**** Data segment

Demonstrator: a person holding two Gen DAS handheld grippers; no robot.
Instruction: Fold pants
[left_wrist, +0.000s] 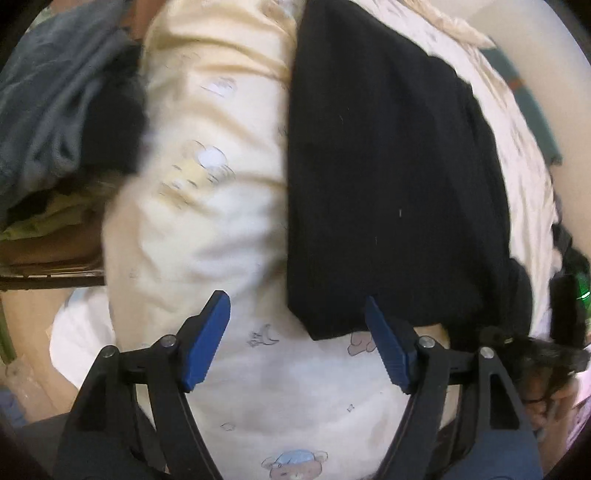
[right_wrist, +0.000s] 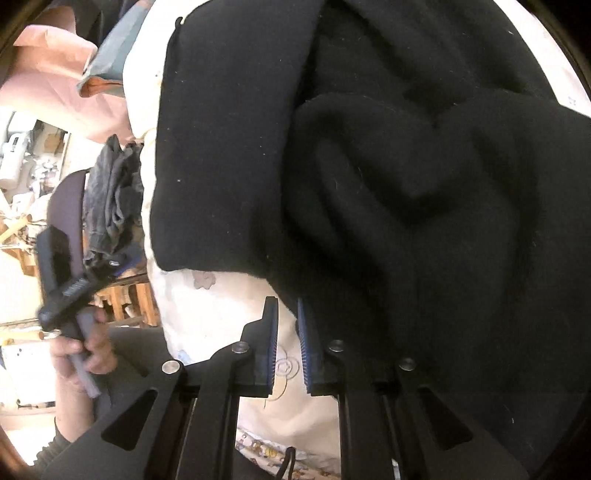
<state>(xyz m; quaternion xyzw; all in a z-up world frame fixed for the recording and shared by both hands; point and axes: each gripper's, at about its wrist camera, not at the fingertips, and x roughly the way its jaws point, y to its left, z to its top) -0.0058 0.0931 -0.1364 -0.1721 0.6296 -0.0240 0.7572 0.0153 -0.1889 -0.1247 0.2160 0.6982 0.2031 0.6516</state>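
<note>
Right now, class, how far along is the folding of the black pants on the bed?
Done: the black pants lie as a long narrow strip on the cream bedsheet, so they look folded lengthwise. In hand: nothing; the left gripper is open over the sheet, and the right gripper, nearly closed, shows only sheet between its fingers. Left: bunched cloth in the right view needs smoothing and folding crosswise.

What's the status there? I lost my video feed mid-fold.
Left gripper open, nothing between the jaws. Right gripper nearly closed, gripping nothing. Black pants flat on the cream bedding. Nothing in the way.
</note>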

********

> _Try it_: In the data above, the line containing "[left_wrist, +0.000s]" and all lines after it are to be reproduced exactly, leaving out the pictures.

> _Response_:
[left_wrist, +0.000s] 
[right_wrist, +0.000s] 
<state>(xyz m; quaternion xyzw; all in a z-up world frame fixed for the recording and shared by both hands; point and axes: each gripper's, at about its wrist camera, not at the fingertips, and x roughly the way its jaws point, y to its left, z to its top) -0.0058 0.0931 -0.1364 -0.1721 0.6296 -0.0240 0.7572 0.0153 -0.1889 -0.1247 0.2160 0.6982 0.2031 0.6516</state>
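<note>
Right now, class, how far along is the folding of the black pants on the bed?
Done: the black pants lie as a long narrow strip on the cream bedsheet, so they look folded lengthwise. In hand: nothing; the left gripper is open over the sheet, and the right gripper, nearly closed, shows only sheet between its fingers. Left: bunched cloth in the right view needs smoothing and folding crosswise.

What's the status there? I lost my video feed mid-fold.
Left gripper open, nothing between the jaws. Right gripper nearly closed, gripping nothing. Black pants flat on the cream bedding. Nothing in the way.
</note>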

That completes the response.